Refreshments will be sold.

Contact Clayton Washington at 443-239-2110 for information.

•Faith McCarthy, Miele McCluskey, Maya McGrory, Ryley Wright and Gavin Wright — as the Eaglets — for the second time in three years won the elementary school division of the World Series of Birding in Cape May, N.J. In one day, on May 10, they identified 133 species. They were particularly thrilled to find a Wilson’s Warbler and a Yellow Crowned Night Heron rookery.
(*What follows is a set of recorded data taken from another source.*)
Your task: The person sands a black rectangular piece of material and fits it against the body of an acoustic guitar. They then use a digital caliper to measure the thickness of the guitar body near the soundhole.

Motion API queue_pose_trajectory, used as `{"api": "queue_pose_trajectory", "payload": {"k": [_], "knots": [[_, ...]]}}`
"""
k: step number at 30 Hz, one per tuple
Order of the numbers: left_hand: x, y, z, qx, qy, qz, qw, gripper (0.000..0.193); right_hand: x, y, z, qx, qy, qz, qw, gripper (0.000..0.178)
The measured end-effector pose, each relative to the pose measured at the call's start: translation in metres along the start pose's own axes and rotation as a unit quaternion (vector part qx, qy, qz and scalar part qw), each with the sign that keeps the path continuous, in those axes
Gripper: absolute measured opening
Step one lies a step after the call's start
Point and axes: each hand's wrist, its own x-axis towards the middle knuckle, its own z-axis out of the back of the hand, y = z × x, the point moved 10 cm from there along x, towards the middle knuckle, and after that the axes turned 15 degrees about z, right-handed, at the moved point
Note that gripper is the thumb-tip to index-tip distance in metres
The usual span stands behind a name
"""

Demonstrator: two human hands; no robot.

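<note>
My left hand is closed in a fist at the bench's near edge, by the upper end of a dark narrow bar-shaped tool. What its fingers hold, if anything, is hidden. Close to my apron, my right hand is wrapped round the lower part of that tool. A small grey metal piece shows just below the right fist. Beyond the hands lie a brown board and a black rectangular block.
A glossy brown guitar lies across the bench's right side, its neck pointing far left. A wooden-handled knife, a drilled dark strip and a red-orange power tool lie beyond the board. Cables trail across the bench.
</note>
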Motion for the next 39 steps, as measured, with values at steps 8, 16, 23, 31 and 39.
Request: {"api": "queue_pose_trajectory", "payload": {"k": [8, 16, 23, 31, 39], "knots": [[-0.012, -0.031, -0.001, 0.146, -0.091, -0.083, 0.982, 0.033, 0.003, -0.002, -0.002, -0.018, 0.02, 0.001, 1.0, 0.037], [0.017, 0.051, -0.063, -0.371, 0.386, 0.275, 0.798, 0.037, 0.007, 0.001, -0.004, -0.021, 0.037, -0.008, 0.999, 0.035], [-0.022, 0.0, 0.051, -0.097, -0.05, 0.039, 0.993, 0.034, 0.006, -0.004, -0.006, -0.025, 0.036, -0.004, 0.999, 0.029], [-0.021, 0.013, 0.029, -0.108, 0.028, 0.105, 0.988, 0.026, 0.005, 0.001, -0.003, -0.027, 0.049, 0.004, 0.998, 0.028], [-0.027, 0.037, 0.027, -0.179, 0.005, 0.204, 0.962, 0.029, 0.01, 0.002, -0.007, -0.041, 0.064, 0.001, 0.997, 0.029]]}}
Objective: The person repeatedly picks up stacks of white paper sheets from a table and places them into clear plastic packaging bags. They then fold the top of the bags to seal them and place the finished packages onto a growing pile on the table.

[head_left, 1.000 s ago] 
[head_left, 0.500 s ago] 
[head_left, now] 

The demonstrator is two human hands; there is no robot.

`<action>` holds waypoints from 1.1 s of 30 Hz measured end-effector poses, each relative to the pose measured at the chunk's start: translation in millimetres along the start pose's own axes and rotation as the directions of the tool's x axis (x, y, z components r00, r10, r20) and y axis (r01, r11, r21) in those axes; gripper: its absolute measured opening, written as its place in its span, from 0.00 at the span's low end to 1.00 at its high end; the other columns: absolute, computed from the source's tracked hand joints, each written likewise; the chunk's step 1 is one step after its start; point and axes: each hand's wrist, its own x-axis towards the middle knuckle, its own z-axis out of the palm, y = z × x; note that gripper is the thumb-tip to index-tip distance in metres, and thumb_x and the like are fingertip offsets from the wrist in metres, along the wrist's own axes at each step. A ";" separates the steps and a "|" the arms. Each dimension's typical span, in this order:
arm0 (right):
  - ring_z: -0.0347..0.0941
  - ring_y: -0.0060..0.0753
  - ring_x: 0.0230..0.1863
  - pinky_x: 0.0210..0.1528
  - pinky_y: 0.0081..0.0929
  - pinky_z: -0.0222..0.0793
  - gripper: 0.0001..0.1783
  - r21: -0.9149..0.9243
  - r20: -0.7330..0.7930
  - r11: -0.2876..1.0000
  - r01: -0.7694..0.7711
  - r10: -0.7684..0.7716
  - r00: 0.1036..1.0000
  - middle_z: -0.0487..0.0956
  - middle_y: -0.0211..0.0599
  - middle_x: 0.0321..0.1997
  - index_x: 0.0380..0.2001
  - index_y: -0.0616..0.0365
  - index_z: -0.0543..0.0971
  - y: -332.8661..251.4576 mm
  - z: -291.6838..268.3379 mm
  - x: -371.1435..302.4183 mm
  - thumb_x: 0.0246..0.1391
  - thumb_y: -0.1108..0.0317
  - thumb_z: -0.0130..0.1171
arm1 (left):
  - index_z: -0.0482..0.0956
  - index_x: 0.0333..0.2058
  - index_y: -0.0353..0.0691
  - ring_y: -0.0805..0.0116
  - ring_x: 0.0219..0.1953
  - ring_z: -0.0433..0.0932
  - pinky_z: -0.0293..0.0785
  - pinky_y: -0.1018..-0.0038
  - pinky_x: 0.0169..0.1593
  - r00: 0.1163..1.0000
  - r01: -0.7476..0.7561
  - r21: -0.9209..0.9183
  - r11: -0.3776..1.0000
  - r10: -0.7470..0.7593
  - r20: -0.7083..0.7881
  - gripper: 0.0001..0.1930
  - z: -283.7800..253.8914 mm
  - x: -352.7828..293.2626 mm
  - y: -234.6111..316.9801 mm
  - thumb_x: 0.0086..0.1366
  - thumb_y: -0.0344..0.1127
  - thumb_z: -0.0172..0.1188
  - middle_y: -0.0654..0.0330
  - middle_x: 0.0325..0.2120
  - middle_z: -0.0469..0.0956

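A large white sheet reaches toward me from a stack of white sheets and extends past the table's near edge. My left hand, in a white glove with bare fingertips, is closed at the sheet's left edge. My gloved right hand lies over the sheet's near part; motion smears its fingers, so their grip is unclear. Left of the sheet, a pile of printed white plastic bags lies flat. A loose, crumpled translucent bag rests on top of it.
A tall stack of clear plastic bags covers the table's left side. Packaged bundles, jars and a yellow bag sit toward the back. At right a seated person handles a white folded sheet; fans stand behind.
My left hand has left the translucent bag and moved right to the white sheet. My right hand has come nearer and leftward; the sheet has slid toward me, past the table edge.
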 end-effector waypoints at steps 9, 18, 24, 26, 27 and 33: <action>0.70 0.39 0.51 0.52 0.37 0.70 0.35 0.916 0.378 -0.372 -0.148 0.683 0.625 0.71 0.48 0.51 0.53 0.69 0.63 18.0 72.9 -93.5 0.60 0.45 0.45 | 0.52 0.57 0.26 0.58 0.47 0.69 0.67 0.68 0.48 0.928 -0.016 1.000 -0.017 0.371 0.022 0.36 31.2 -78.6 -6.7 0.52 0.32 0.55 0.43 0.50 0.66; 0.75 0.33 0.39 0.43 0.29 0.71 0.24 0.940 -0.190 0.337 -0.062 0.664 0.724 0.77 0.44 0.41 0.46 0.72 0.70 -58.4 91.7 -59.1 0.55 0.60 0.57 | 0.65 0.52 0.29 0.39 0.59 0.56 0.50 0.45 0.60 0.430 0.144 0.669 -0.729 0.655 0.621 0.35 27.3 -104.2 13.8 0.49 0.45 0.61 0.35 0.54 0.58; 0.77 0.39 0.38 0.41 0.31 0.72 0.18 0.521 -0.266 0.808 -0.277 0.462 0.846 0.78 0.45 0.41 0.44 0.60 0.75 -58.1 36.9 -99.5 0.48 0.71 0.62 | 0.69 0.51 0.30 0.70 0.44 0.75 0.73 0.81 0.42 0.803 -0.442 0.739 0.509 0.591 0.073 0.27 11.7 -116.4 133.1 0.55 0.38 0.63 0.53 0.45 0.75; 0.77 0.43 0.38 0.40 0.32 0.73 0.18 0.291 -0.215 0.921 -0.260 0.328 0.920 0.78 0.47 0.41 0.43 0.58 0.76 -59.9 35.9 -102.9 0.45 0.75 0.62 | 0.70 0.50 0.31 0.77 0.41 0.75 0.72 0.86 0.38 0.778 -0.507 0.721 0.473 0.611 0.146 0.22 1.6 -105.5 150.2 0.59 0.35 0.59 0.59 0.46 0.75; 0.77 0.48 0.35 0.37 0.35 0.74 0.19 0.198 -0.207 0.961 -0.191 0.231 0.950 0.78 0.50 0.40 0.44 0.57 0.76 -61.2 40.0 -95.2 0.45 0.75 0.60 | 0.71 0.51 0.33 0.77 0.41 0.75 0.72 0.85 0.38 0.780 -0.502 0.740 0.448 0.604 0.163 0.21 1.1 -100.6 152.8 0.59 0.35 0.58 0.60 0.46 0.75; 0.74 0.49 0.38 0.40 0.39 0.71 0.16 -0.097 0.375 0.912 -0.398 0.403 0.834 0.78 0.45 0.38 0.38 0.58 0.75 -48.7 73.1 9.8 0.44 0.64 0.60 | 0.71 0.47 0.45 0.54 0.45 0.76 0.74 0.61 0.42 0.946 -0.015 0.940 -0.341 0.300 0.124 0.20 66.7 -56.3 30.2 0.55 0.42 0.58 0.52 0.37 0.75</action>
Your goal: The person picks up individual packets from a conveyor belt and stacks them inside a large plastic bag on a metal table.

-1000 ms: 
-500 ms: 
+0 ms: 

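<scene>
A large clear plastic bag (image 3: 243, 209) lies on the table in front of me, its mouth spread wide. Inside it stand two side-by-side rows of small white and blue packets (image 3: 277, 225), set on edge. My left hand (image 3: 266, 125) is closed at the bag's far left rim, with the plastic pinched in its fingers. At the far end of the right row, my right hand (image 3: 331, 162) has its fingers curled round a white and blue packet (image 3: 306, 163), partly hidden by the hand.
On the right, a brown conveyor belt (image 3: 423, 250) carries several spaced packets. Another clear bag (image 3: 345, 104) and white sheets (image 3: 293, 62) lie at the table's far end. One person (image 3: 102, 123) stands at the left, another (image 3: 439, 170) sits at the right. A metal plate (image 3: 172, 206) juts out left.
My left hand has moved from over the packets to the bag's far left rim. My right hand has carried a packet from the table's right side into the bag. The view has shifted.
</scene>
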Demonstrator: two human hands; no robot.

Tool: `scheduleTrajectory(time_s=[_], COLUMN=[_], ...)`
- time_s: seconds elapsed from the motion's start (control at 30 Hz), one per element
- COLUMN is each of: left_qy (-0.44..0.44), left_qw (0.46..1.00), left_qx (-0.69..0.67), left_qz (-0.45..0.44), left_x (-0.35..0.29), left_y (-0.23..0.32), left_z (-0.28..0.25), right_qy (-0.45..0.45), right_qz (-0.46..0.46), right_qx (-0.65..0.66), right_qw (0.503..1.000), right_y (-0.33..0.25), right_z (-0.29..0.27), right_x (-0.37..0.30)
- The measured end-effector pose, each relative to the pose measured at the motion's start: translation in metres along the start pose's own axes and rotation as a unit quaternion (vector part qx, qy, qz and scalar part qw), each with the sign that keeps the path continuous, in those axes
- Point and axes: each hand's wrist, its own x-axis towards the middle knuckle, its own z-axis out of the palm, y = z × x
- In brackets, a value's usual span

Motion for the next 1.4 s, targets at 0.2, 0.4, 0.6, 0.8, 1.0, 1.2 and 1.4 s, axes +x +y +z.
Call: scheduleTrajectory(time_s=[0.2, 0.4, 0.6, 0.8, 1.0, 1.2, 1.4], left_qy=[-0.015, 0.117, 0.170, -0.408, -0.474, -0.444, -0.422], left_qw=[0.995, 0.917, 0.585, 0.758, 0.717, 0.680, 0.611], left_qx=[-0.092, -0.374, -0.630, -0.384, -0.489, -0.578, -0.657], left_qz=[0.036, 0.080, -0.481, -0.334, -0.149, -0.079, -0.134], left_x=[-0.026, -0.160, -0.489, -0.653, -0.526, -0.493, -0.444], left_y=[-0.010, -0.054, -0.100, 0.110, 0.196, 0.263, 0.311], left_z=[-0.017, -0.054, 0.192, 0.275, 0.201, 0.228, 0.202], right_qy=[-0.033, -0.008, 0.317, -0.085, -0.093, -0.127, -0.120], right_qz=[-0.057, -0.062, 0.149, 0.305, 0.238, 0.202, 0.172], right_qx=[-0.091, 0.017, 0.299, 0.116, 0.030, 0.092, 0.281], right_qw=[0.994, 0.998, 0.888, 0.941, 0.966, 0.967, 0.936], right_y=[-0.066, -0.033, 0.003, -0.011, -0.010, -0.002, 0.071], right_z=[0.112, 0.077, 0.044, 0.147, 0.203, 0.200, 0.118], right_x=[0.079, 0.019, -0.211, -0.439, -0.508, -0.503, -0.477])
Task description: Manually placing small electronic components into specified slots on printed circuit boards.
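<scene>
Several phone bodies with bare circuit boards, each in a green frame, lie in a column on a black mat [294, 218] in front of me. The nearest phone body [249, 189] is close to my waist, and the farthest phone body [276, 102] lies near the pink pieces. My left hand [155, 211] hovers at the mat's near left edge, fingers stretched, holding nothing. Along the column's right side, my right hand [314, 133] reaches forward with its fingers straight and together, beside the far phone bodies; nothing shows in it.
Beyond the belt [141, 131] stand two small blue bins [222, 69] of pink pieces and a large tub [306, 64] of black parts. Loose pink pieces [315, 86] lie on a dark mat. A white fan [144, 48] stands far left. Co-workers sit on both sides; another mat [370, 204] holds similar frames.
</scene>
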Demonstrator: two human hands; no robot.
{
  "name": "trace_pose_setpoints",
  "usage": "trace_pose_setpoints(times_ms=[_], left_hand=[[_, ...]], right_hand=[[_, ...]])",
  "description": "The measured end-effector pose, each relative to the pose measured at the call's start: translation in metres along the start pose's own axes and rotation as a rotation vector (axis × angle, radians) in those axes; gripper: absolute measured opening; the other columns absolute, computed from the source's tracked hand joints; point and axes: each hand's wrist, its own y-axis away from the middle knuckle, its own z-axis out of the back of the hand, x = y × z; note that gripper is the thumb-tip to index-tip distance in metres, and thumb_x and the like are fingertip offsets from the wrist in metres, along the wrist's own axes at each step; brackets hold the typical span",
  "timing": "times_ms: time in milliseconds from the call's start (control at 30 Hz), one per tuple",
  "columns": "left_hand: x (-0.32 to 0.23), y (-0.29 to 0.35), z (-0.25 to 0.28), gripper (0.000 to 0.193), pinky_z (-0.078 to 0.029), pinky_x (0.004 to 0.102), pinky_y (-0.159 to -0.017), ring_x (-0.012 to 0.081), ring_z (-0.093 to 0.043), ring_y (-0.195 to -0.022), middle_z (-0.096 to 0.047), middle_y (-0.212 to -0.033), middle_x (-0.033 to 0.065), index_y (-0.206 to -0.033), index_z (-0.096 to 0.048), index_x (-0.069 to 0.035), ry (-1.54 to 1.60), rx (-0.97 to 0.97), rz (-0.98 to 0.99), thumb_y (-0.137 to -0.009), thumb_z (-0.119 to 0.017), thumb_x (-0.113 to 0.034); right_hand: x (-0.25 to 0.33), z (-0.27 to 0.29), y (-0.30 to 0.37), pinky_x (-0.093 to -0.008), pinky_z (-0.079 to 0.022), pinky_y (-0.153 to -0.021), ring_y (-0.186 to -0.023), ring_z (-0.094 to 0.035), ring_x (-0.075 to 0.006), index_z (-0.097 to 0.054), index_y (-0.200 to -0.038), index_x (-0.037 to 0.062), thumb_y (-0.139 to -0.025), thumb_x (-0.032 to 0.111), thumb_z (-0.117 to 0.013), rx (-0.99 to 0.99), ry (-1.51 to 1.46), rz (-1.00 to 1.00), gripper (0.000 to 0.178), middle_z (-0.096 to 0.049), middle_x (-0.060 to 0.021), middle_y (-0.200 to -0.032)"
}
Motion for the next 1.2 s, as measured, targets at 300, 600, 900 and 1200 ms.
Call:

The team of Centreville area students has been together for three years. Jim Wilson is their mentor and designated driver.

The World Series of Birding, sponsored by New Jersey Audubon Society, is North America’s premier conservation event. During its 31 years, the event has raised more than $10,000,000 for bird and nature conservation.

The Eaglets raise funds for the Cape May Monarch Monitoring Project, which has been tagging monarch butterflies and studying monarch migration for 20-plus years.